Task to complete:
Tally the lines of the data that include the word "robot". Only the number is to be returned.

Data entries:
*** Block opens ***
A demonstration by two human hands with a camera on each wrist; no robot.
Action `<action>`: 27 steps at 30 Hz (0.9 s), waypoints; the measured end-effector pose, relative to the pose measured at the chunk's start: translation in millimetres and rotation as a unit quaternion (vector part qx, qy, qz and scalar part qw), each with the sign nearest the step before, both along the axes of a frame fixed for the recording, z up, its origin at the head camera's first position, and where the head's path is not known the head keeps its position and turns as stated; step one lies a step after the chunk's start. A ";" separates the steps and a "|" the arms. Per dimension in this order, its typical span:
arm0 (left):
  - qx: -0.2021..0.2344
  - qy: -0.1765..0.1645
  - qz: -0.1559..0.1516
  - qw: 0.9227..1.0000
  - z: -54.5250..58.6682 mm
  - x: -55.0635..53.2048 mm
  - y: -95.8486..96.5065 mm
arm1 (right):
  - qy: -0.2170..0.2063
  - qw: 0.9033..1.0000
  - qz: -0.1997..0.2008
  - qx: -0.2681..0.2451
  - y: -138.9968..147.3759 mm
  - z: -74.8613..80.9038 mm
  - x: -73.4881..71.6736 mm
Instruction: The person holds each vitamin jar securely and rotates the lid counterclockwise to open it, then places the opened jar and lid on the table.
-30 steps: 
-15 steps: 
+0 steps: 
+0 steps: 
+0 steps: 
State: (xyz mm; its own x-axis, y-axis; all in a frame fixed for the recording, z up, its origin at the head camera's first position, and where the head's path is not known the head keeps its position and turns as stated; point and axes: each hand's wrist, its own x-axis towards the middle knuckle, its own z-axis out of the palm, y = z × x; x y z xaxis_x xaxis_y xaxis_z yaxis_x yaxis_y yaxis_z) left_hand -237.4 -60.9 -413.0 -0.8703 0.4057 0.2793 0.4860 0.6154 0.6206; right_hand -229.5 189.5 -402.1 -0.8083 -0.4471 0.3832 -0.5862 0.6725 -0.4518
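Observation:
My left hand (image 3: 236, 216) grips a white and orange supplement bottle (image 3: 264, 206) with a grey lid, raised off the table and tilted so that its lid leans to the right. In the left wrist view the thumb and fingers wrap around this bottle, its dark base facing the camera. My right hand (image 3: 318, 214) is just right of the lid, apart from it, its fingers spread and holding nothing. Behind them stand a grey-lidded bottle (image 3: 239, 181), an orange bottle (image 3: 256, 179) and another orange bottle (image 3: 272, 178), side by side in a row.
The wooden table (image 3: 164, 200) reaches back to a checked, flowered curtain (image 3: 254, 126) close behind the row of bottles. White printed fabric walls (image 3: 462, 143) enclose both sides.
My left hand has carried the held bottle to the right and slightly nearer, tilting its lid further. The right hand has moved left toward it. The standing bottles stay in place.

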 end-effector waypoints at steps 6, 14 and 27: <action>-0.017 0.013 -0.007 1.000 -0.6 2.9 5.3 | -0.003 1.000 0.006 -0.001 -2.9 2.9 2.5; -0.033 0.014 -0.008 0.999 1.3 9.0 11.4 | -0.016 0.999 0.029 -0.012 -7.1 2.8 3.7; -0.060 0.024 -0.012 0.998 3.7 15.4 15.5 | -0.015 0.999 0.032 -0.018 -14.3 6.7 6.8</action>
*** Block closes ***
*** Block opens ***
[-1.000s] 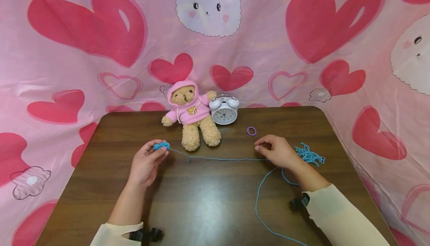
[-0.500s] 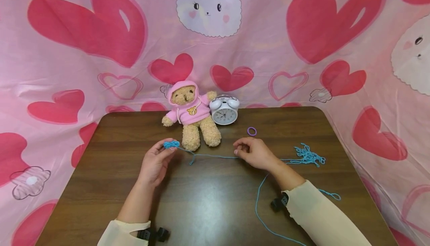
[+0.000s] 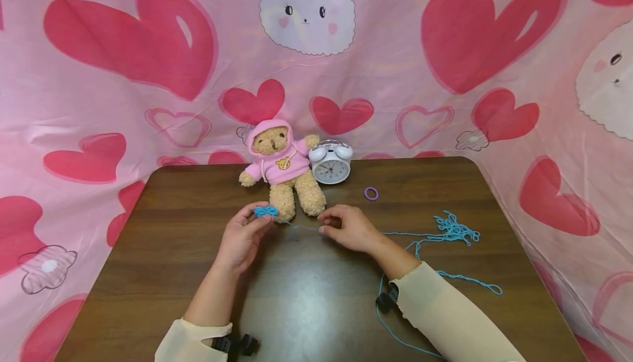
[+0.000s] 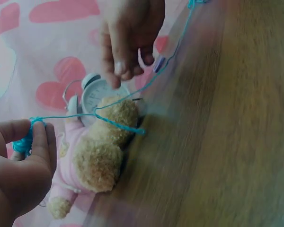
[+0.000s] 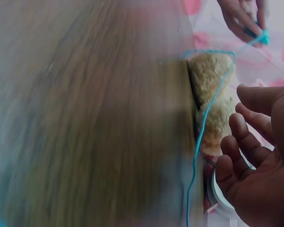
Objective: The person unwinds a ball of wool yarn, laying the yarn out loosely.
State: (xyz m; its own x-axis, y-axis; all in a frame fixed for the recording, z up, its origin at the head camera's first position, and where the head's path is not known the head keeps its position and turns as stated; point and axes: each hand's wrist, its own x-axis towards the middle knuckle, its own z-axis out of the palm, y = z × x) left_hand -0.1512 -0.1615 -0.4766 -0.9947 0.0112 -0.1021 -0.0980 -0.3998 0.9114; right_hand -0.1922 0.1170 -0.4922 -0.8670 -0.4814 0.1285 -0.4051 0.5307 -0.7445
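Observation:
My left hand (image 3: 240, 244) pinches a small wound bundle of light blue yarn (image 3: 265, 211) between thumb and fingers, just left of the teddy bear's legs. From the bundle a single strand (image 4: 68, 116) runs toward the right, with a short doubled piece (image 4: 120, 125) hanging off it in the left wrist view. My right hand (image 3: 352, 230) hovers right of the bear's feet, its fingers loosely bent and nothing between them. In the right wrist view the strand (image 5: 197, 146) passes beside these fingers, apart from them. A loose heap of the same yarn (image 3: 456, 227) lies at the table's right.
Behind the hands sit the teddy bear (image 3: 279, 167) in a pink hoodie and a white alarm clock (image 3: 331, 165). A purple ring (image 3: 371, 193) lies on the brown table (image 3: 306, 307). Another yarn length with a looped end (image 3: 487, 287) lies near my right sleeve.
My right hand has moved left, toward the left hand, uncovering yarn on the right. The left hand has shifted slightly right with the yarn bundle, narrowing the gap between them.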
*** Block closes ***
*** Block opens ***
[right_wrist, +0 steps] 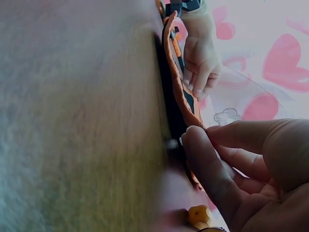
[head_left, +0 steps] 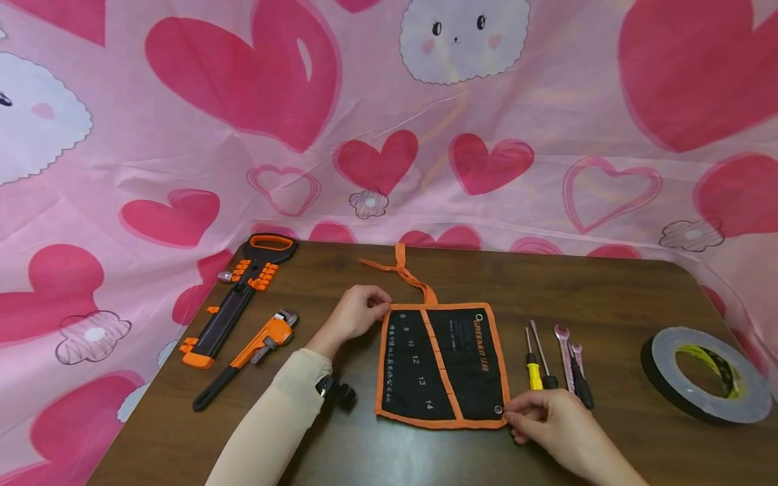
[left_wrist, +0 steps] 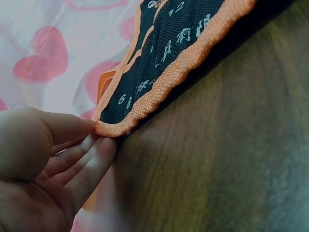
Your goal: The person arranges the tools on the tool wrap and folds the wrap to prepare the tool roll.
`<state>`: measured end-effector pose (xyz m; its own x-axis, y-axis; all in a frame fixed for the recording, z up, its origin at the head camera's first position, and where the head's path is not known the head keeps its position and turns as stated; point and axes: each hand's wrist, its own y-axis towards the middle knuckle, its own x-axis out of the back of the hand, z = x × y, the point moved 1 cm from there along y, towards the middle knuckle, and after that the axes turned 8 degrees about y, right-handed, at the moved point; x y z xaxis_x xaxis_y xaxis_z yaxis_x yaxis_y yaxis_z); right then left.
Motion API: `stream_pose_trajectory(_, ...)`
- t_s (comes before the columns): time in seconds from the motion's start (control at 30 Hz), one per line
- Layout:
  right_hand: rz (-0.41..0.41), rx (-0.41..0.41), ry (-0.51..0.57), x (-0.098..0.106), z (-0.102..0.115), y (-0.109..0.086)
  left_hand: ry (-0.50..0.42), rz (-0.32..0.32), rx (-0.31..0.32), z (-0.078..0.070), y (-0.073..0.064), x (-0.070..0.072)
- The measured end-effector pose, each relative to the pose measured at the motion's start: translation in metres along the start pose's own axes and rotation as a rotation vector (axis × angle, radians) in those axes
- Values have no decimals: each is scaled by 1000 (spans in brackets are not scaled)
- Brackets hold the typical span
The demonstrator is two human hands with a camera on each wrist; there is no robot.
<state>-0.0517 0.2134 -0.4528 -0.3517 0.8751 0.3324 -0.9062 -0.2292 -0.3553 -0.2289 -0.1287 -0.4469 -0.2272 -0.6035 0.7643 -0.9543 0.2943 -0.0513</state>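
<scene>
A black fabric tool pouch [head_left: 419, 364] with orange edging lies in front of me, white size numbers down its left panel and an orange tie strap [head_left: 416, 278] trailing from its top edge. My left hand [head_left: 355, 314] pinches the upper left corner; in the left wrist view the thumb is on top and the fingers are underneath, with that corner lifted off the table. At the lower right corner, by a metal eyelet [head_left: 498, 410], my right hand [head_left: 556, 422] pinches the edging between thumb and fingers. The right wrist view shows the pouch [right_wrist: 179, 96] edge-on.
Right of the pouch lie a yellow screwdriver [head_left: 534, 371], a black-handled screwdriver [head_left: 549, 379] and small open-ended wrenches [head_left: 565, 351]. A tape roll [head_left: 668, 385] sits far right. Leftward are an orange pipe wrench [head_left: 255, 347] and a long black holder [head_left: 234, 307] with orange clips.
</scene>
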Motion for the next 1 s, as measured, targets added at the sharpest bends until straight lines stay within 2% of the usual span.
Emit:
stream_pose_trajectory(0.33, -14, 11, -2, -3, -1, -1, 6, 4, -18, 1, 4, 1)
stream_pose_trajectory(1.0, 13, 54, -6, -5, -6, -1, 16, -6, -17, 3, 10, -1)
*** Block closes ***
Task output:
2